§ **Problem description**
Starting at the line that contains "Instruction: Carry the", repeat each line exactly until the records end, keeping both the first and the last.

━━ The data

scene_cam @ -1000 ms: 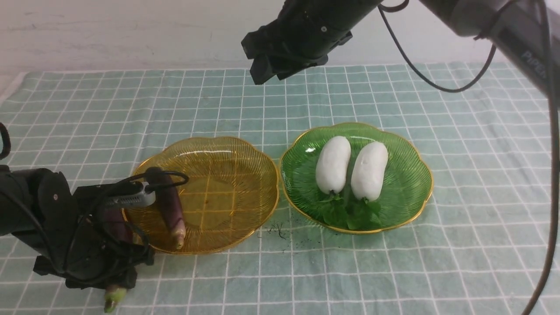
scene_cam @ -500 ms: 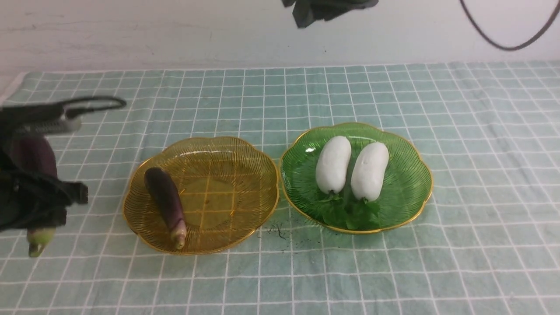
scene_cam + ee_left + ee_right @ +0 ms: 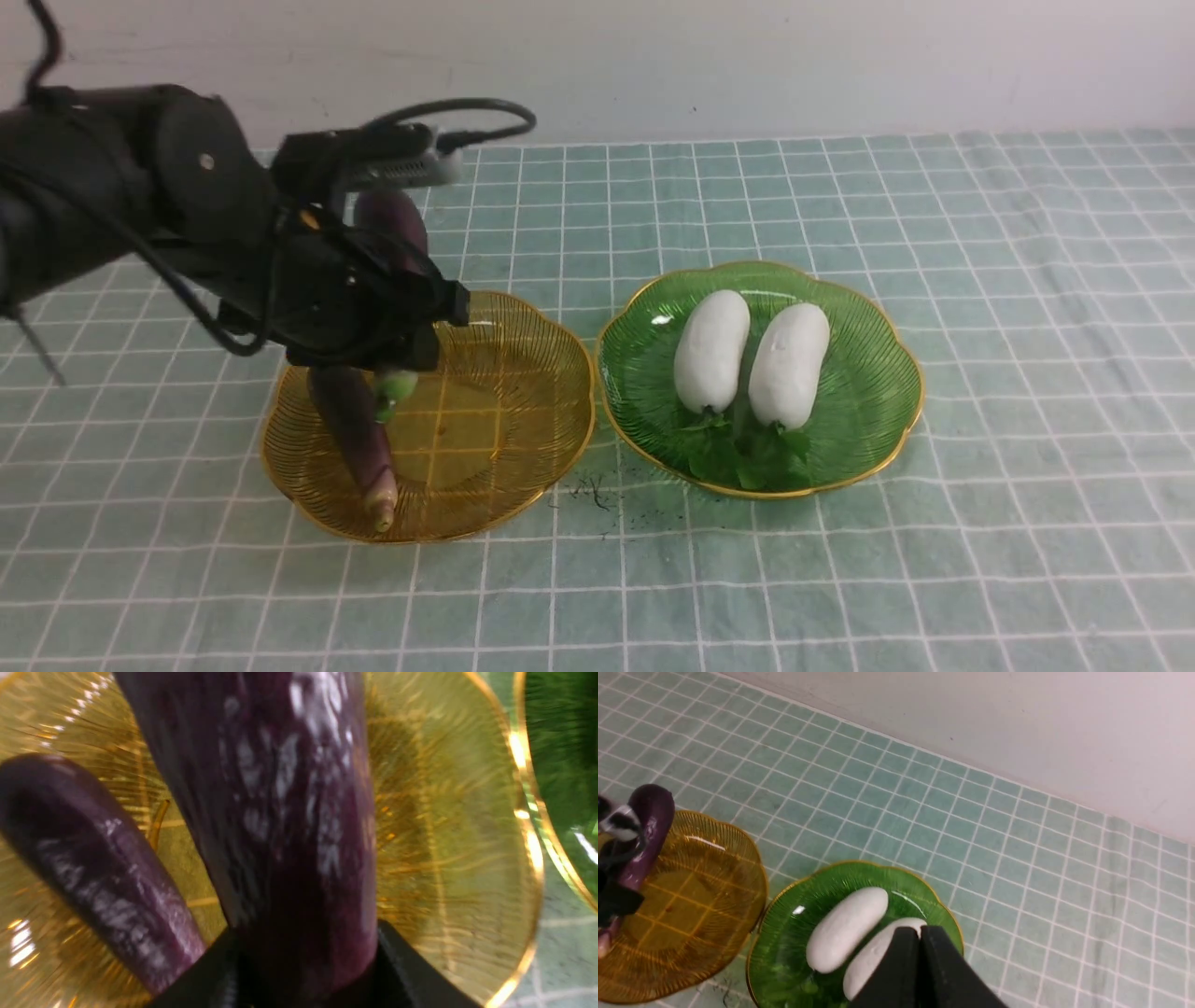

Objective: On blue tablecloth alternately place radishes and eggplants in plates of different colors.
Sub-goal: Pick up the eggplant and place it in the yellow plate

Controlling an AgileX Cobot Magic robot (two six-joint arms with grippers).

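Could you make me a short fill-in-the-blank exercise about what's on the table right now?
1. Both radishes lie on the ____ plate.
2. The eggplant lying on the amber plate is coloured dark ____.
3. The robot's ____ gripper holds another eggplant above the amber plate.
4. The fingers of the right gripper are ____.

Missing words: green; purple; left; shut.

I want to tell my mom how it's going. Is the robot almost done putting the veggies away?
Almost! Both radishes lie in the green plate, and one eggplant is in the yellow plate. The left gripper holds the other eggplant above that plate. Only setting it down seems left.
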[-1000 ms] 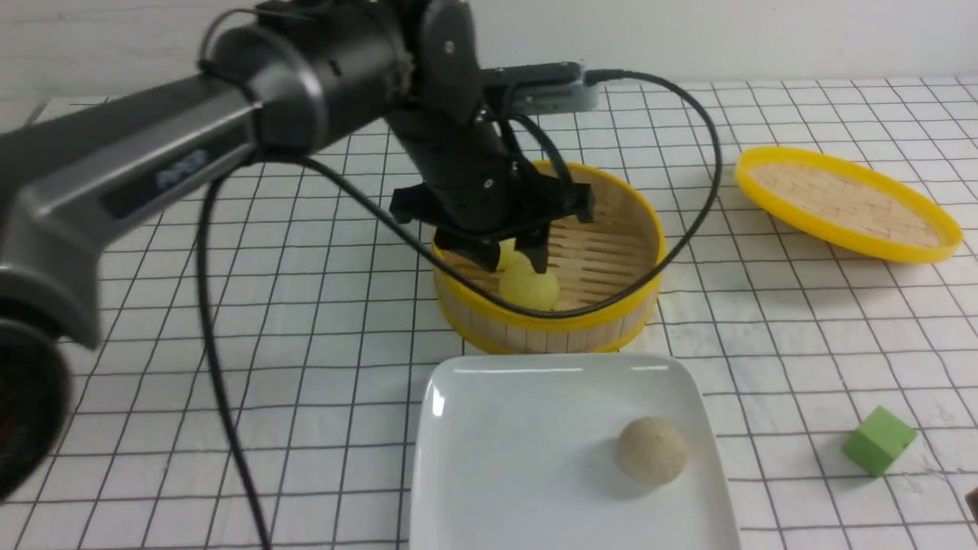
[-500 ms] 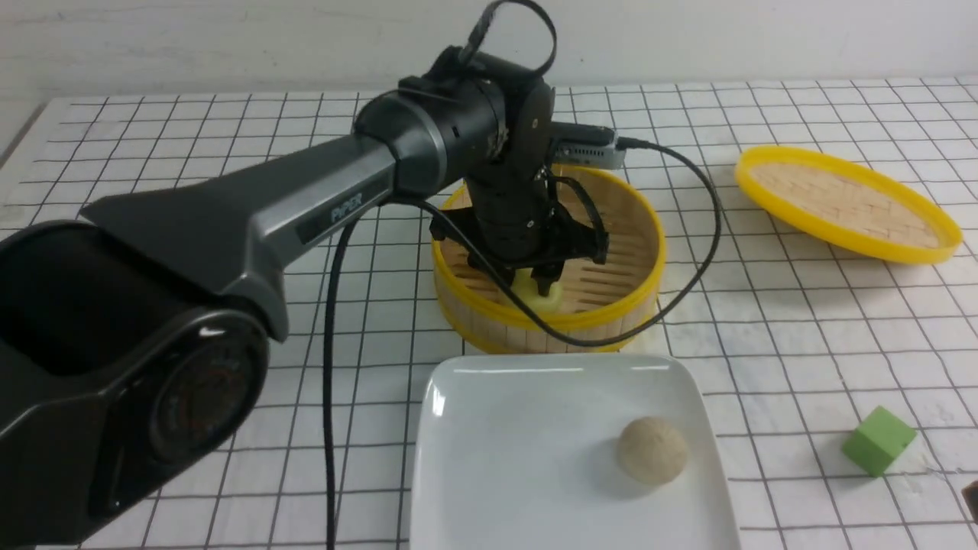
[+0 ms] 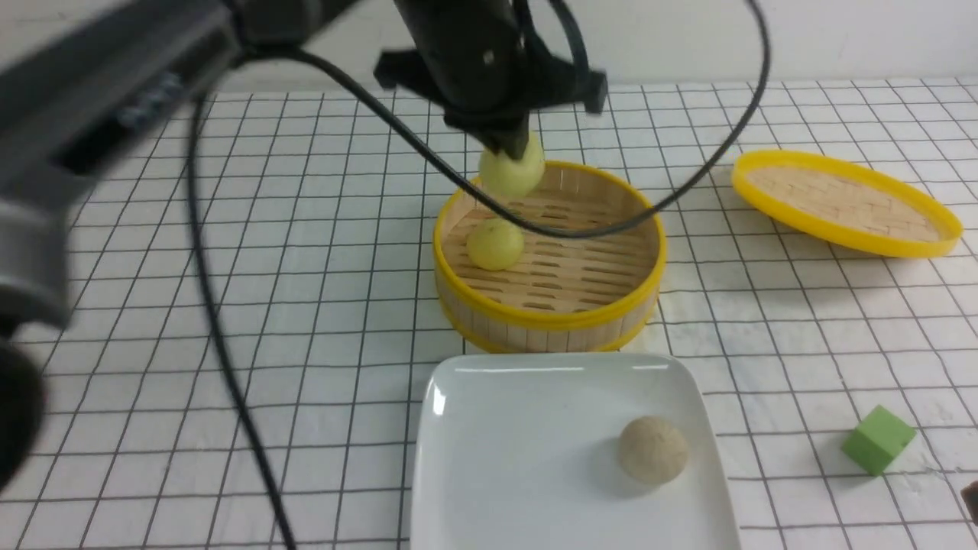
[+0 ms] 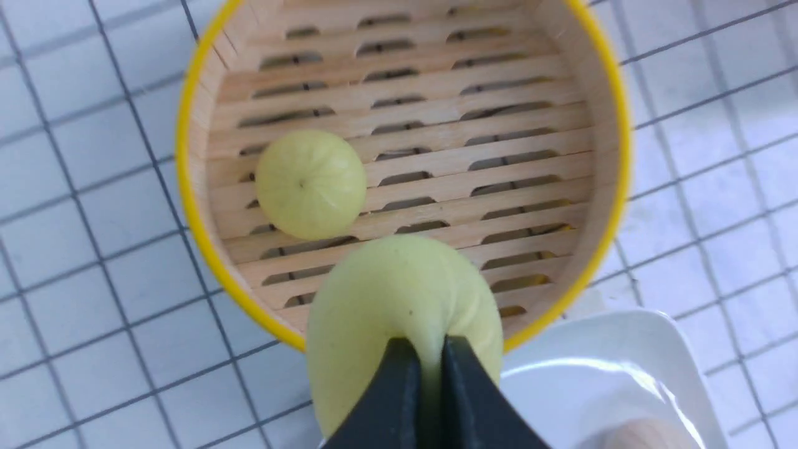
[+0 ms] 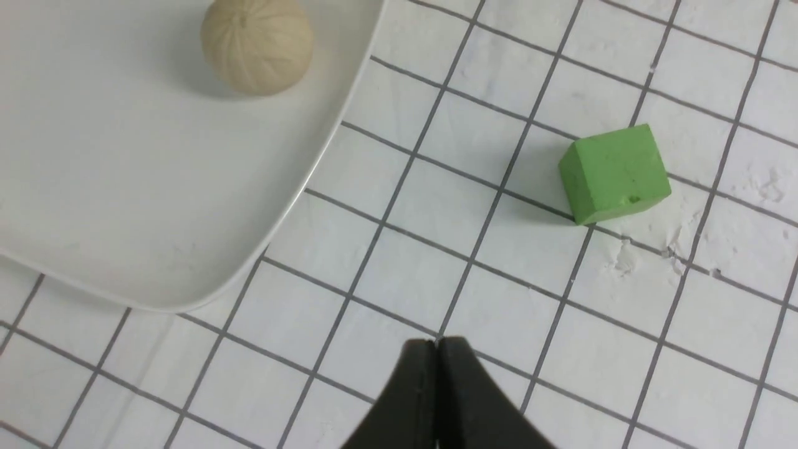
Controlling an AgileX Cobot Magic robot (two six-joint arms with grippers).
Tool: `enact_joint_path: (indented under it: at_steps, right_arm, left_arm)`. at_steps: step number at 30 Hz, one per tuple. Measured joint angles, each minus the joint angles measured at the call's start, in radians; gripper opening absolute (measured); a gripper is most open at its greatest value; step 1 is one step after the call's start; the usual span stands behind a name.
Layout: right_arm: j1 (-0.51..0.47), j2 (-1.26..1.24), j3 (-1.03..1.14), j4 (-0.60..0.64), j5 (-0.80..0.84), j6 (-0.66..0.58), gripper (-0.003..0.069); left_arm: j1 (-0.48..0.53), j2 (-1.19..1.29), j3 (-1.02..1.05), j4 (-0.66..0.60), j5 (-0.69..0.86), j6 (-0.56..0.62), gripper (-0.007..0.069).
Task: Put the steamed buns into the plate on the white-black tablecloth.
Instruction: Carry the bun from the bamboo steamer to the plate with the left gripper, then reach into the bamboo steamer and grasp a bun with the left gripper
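A bun (image 3: 510, 172) is being pinched by the left gripper (image 3: 509, 147); level carrying to the plate (image 3: 497, 458), six o'clock, is being required.

In the front view my left arm (image 3: 114, 114) is a blur running off the left and top edges. Its cable (image 3: 428, 153) crosses in front of the steamer (image 3: 550, 321), hiding strips of its rim and floor, and the plate (image 3: 458, 458) is cut off at its near edge. The fingers of the left gripper (image 3: 510, 149) cover the top of the held steamed bun (image 3: 513, 174), and a dark scrap (image 3: 970, 496) at the right edge is too little for me to identify.
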State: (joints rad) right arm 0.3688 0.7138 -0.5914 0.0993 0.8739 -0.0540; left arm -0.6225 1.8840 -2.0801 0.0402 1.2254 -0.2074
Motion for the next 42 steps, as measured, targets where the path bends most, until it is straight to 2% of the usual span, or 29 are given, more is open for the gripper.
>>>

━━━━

§ **Finished exercise**
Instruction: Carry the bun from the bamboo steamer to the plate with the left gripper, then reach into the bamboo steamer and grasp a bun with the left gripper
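A bun (image 3: 510, 172) is being pinched by the left gripper (image 3: 509, 147); level carrying to the plate (image 3: 497, 458), six o'clock, is being required.

In the front view my left arm (image 3: 114, 114) is a blur running off the left and top edges. Its cable (image 3: 428, 153) crosses in front of the steamer (image 3: 550, 321), hiding strips of its rim and floor, and the plate (image 3: 458, 458) is cut off at its near edge. The fingers of the left gripper (image 3: 510, 149) cover the top of the held steamed bun (image 3: 513, 174), and a dark scrap (image 3: 970, 496) at the right edge is too little for me to identify.
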State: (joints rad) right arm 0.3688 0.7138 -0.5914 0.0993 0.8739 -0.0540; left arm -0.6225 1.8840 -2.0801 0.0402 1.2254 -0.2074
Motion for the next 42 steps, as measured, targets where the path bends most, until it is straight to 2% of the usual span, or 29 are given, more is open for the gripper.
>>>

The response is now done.